The terms of not knowing and social affiliation

Panel: P38 - Knowledge in Social Interaction: Rights and Responsibilities
Author: Keevallik, Leelo
Abstract:
In some sequential positions in conversation, knowledge displays are systematically due. Information questions make the recipient accountable for providing an informative answer and mai tea (‘I don’t know’ in Estonian) serves as an account for not doing so. This paper looks at mai tea in responsive turns in everyday conversation in Estonian, showing parallels in Swedish and Russian.

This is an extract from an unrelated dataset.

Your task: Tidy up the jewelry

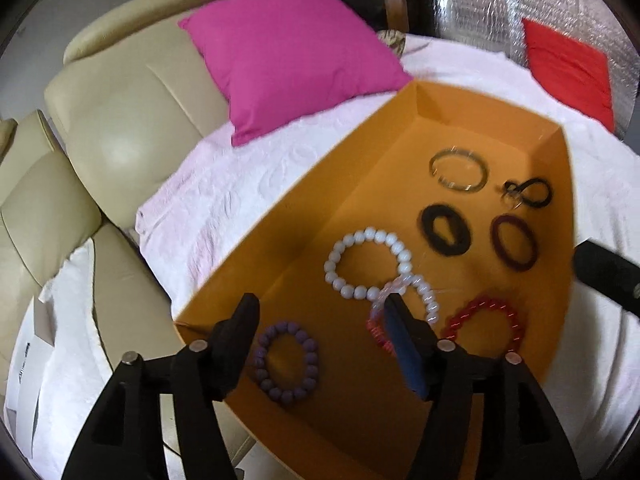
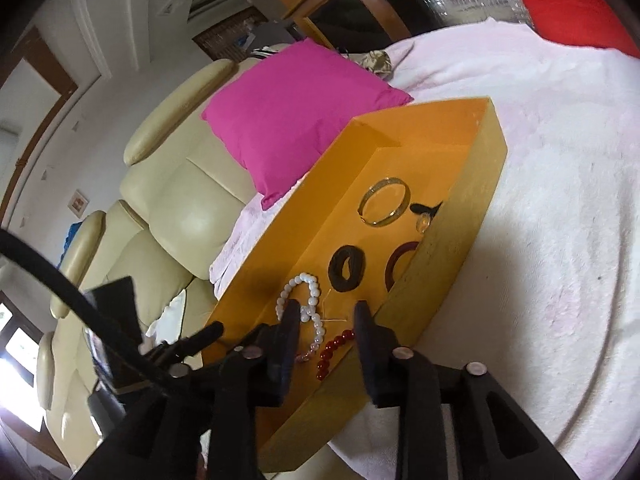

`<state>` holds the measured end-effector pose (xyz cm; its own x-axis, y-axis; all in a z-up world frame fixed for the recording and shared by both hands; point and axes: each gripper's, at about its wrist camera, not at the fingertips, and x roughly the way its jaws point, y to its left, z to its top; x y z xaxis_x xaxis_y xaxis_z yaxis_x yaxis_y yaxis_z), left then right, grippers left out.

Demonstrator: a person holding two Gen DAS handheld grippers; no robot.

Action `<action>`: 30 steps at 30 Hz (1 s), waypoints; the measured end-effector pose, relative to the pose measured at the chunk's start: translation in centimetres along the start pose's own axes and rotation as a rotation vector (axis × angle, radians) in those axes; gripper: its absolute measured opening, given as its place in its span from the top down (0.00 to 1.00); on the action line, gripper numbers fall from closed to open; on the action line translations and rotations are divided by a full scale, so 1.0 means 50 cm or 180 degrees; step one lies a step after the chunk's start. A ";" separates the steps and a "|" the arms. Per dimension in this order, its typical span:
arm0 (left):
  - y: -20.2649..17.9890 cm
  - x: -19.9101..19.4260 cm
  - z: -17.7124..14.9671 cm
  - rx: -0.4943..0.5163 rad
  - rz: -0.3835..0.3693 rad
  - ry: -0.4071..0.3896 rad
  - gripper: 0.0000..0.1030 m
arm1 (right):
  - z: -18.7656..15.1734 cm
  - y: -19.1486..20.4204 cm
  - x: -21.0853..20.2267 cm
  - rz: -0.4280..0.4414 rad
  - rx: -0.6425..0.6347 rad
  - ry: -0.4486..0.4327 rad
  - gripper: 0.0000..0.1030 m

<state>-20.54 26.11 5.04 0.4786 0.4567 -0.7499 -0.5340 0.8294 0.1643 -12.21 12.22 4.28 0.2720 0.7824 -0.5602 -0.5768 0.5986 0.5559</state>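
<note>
The left tongs [image 1: 320, 312] gape empty above the orange tray [image 1: 360, 184] on the bed, purple bracelet [image 1: 286, 362] between their fingers, white bracelet [image 1: 368, 264] beyond. The right tongs [image 2: 326, 312] hang open over the tray's lower end.

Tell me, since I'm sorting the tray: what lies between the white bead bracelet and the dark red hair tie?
The black hair tie sits between the white bead bracelet and the dark red hair tie, clearest in the left wrist view.

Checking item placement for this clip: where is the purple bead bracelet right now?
In the left wrist view, the purple bead bracelet lies on the orange tray floor at its near-left corner, left of the white bead bracelet.
</note>
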 end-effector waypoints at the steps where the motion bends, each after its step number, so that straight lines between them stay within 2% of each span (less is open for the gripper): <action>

Prior conversation analytic studies on “no knowledge” responses have been based on institutional interaction (Clayman 2001; Drew 1992; Hutchby 2002) where knowledge as well as the right to extort it are distributed according to the participants’ institutional roles. In everyday interaction a “no knowledge” response is treated as a joint responsibility. Insofar as questions should be addressed to knowing recipients, a mai tea response implies that the question was irrelevant, inapposite or posed to a wrong recipient. The answerer can affiliatively show her understanding of the design of the question by giving a further account. In the case of stand-alone mai tea, which constitutes a disaffiliative action, the questioner is responsible for redesigning the question. The epistemic claim is thus used for handling interactional contingencies. The paper looks at how participants manage the accountability for not knowing, and how this plays out in terms of speaker-recipient affiliation.